似たような工夫で、カレーもありました。あるとき、家族がフードプロセッサーで野菜をペースト状にして、カレーを作ってくれたことがあります。子どもは、なんとか食べられていました。カレーは小さい頃からずっと大好きなので、「大好きなものに、形を変えて野菜をしのばせる」のは、我が家では比較的うまくいく方法でした。
スープにすれば、溶け出た栄養を
小学校低学年の頃には、トマトのホール缶を使った、コンソメ味のミネストローネをよく作りました。スープは飲んでくれるのですが、中に入れた玉ねぎ・にんじん・じゃがいも・ベーコン(やソーセージ)は、やっぱり残してしまいます。それでも、煮込むうちにスープへ溶け出した栄養はとれているはず。「スープを飲んでくれたなら、それで良し」と、当時の私は自分を納得させていました。
ただし、「混ぜる」が裏目に出ることも
とはいえ、「隠して食べさせる」のが、いつもうまくいくとは限りません。子育ての先輩ママさんたちに相談すると、何人もの方から「苦手なものはハンバーグに混ぜるといいよ」と教えてもらいました。さっそく試してみたのですが……我が家では、逆効果でした。それ以来、子どもはハンバーグそのものを好まなくなり、今でも食べてくれません。

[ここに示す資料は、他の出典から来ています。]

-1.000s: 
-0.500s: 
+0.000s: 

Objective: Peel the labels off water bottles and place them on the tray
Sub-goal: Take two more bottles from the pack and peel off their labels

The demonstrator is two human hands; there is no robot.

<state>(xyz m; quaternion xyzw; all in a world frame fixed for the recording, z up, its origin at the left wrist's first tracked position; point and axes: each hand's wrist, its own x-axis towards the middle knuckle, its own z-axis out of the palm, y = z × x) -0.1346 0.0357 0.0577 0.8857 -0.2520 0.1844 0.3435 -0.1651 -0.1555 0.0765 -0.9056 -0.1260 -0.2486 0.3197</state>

「混ぜて食べさせる」作戦は、うまくいくこともあれば、その食べ物ごと嫌いになってしまうこともある。我が家にとっては、ちょっとほろ苦い教訓でした。同じ方法でも、合う子・合わない子がいるのだと思います。
足りないときは、冷凍のから揚げを
食事のボリュームや、たんぱく質がちょっと足りないかな、という時に頼りにしているのが、冷凍のから揚げ(ニチレイ「じゅわ旨 特から」)です。温めるだけで一品増やせるので、常備しておくと安心。忙しい日の強い味方になっています。
メニューを「固定」して、無理をしない
毎日ちがう料理を、と気負うと続きません。我が家は、子どもが食べられるメニューをある程度「固定」して、その中でまわしています。「今日は食べてくれるかな」というプレッシャーが減って、親の気持ちも、ずいぶん楽になりました。
「完璧じゃなくていい」と思えたら、楽になった
こうした工夫の根っこにあるのは、子どもが小さい頃に保健師さんからかけてもらった「ベスト(完璧)ではなく、ベター(少しでも良い方)を目指しましょう」という言葉です。
栄養も、100点じゃなくていい。「食べられるものの中で、できる範囲で足していく」。そう思えるようになってから、食卓の空気が、ふっと軽くなりました。
同じように栄養のことで悩んでいるご家族へ。どうか、ご自分を責めないでください。あなたが心配して工夫していること自体が、もう十分すぎるくらい、お子さんのためになっています。
そして、よかれと思っても”やりすぎ”は禁物。子どものペースに合わせて、ほどほどに。それくらいの力加減が、結局はいちばん長続きするのだと思います。